Activity:
Among the entries beneath this sentence, how many lines include the word "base"? Only the number is wanted.

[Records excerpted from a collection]
________________________

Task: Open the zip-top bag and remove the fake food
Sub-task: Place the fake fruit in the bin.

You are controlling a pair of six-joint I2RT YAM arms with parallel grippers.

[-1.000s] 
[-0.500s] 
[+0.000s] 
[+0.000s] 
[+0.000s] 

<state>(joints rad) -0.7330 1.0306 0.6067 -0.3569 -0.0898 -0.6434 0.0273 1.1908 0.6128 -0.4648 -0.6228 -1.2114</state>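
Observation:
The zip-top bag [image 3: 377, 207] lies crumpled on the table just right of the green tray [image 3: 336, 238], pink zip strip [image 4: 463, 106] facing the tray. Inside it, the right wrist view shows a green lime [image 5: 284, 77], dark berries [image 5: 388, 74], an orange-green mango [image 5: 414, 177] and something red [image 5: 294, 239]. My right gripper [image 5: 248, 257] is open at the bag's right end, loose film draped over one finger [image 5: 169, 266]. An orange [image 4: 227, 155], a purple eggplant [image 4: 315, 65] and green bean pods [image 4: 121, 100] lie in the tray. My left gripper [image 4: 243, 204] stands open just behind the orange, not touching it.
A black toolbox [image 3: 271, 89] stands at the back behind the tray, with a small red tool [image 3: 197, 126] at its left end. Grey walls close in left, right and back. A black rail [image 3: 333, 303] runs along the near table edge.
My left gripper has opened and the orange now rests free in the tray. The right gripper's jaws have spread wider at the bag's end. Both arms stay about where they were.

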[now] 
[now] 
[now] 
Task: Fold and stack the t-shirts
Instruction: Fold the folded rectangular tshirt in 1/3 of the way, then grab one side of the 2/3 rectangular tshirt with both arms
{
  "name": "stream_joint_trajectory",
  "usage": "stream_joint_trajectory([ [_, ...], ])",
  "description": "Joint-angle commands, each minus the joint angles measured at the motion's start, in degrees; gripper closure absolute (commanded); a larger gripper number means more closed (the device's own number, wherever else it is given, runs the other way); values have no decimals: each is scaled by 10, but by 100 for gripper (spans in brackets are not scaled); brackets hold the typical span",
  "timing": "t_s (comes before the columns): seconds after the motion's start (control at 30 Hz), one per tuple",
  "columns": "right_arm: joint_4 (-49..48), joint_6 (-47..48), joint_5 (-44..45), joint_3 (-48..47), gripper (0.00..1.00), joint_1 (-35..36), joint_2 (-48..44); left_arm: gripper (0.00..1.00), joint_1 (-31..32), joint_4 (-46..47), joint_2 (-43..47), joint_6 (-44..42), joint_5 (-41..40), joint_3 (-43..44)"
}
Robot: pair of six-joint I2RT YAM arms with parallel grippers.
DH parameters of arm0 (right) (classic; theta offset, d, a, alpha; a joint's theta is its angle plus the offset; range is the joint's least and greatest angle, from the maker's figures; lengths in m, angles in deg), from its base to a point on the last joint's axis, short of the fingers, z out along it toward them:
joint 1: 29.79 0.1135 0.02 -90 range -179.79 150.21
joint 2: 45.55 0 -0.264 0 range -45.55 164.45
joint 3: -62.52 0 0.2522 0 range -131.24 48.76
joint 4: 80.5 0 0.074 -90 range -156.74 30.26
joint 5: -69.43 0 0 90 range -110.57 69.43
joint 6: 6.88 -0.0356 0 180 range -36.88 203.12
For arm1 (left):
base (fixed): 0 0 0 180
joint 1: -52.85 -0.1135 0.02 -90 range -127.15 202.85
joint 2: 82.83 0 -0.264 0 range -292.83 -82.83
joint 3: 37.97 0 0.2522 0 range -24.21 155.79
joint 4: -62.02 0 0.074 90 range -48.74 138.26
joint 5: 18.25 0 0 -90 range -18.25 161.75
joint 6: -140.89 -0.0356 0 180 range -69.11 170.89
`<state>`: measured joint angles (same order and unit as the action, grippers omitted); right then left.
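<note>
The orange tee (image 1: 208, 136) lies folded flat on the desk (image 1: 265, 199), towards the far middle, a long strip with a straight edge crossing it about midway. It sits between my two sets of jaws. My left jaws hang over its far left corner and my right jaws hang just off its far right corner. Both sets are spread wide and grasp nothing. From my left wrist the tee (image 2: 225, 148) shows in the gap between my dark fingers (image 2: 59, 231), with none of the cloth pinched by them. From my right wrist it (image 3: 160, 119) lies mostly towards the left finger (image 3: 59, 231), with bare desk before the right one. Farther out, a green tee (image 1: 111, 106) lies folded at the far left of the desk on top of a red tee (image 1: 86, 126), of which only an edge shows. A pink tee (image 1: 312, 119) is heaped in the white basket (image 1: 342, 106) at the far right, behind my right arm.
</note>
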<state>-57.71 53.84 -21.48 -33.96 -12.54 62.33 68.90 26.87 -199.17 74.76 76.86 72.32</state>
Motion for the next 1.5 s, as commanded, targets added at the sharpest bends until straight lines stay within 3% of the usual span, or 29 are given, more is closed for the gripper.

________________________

Your solution:
2